According to manufacturer Novartis, this is the first preventive treatment in Singapore that blocks a receptor that transmits pain signals.
It was approved for use by the US Food And Drug Administration last May.
It isn’t the only migraine preventive medicine available.
However, most of the other medicines were created to treat other health issues such as high blood pressure, depression and epilepsy, according to Science News.
They also come with severe side effects, including extreme drowsiness and brain fog.
Comparatively, Aimovig’s side effects, including constipation, cramps, and/or redness or pain in the injection site, seem more tolerable for long-term use.
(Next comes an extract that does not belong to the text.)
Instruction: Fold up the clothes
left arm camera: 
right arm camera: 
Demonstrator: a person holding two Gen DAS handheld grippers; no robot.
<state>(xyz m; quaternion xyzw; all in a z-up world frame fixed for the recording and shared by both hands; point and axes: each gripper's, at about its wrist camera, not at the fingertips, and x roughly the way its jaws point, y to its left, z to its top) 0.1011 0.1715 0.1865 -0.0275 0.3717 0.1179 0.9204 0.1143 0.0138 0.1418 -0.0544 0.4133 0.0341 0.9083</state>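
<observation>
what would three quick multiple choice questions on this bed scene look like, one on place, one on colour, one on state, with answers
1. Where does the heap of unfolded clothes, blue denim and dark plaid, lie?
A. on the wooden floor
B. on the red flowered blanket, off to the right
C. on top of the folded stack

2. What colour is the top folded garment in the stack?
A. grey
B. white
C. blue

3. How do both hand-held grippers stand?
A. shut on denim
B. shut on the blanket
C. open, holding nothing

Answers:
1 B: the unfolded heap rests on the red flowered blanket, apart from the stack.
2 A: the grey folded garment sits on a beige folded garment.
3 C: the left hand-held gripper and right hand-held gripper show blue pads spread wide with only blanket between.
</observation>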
“Preventive treatment is used when the frequency and intensity of the attacks justify the cost, inconvenience and possible side effects of the treatment,” said Dr Ho King Hee, consultant neurologist at Gleneagles Medical Centre.
“As a rule of thumb, seven days of pain a month, or two to four attacks a month would be an indication that preventive treatment needs to be given.”
Generally, it may take preventive medicines two to three months before you notice a decrease in the frequency or severity of attacks – even after reaching the “beneficial dose”.
And the treatment may be required for six to 12 months or longer.
Novartis did not comment how much each shot of Aimovig costs in Singapore. But it has been reported to set patients back by US$6,900 (S$9,413) a year in the US.